:: Instructions for the task ::
Without including any pictures, give back all of the data exactly.

※ ※ ※

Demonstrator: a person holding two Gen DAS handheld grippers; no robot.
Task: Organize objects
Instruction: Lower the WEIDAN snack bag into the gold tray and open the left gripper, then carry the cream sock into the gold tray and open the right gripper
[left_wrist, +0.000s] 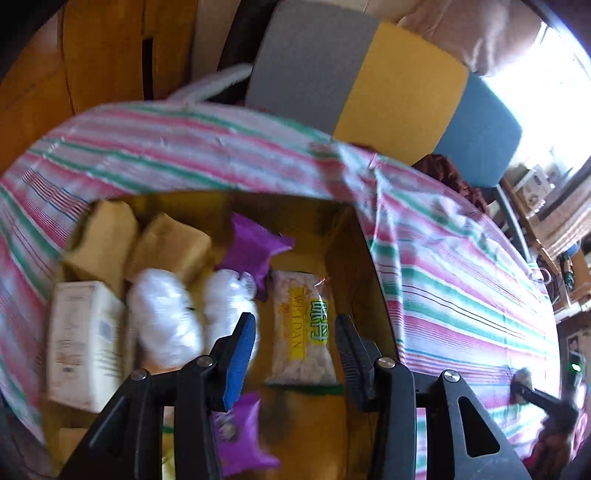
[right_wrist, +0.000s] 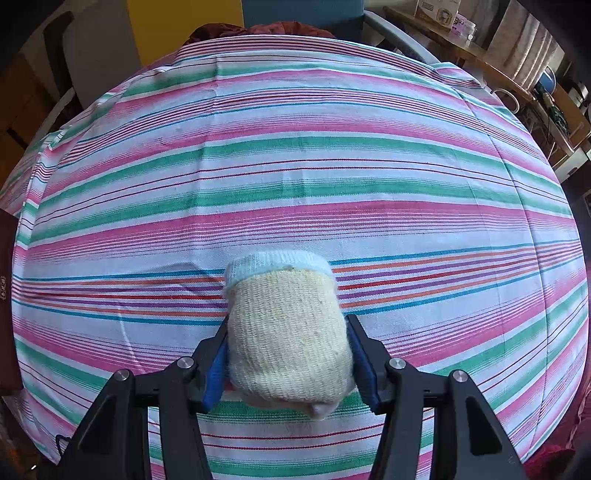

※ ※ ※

:: The answer ::
Demonstrator: a person holding two Gen DAS handheld grippers; no robot.
Task: Organize objects
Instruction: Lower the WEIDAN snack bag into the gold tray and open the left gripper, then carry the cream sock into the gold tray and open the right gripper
[left_wrist, +0.000s] 
[right_wrist, +0.000s] 

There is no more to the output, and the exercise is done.